An update release of E2E NLG Challenge data with cleaned MRs and scripts, accompanying the following paper:
Ondřej Dušek, David M. Howcroft, and Verena Rieser (2019): Semantic Noise Matters for Neural Natural Language Generation. In INLG, Tokyo, Japan.
The fully cleaned E2E NLG Challenge data can be found in cleaned-data.
The training and development set are filtered so that they don't overlap the test set, hence the no-ol
naming.
The partially cleaned data (see paper) are under partially-cleaned-data. Do not use these unless you have a good reason to do so.
This is just documenting what we have done to get the cleaned data; you do not need to run this.
1.) Re-annotate MRs in the data (use -t
if you want a partial fix only):
./slot_error.py -f train-fixed.csv path/to/trainset.csv
./slot_error.py -f devel-fixed.csv path/to/devset.csv
./slot_error.py -f test-fixed.csv path/to/testset_w_refs.csv
2.) Remove instances with overlapping MRs (after reannotation). Keeps the test set intact; if an instance overlaps between train and dev set, it's removed from the train set:
./remove_overlaps.py train-fixed.csv devel-fixed.csv test-fixed.csv
We used the data with default TGen settings
for the E2E Challenge,
with validation on the development set (additional training parameter -v input/devel-das.txt,input/devel-text.txt
)
and evaluation on the test set (both original and cleaned).

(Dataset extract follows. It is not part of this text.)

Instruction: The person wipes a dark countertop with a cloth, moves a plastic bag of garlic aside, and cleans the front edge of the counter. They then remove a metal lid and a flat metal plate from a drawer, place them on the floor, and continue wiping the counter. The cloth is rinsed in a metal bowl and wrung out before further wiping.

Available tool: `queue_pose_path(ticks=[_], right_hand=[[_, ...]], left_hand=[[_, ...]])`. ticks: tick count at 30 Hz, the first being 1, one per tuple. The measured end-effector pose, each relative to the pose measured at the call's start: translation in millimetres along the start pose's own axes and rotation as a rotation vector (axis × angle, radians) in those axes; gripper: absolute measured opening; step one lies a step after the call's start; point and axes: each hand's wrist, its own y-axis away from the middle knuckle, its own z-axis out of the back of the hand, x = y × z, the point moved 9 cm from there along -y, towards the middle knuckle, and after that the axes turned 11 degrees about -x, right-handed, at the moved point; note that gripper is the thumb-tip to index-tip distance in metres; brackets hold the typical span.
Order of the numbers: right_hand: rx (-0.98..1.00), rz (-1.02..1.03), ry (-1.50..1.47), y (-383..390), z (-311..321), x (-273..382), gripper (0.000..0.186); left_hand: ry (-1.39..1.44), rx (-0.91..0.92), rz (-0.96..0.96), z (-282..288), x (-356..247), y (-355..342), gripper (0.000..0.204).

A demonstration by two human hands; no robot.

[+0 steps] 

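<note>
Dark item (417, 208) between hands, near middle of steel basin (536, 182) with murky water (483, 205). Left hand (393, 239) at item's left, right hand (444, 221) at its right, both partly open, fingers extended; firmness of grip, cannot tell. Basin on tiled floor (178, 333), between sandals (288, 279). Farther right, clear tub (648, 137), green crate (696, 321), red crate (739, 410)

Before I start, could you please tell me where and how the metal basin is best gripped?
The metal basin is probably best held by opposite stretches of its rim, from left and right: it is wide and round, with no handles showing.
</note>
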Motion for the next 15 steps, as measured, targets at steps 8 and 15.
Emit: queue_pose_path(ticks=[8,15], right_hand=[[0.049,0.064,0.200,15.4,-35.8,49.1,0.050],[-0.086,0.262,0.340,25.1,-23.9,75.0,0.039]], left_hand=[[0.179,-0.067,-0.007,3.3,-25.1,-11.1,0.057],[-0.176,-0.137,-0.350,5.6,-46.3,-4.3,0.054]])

To get the plain seq2seq configuration ("TGen-"), we set the classif_filter
parameter in the
config/config.yaml
file to null
.
To use the slot error script as reranker ("TGen+"), we set classif_filter
in the following way:
classif_filter: {'model': 'e2e_patterns'}
Note that a version of the slot_error.py
script is
included in TGen code
for simpler usage.
You can find system outputs of all versions of TGen trained and tested on original and cleaned data under system-outputs. These system outputs were used to obtain the top halves of Table 2 & 3 in the INLG paper.
There are 4 different systems included:
- SC-LSTM (Wen et al., 2015)
- TGen-minus – TGen without any reranker
- TGen-std – TGen with the standard LSTM reranker trained on the same training data
- TGen-plus – TGen with the rule-based pattern matching reranker used to clean the data (“oracle”) All systems were run 5 times with different random network initialization (run0-run4).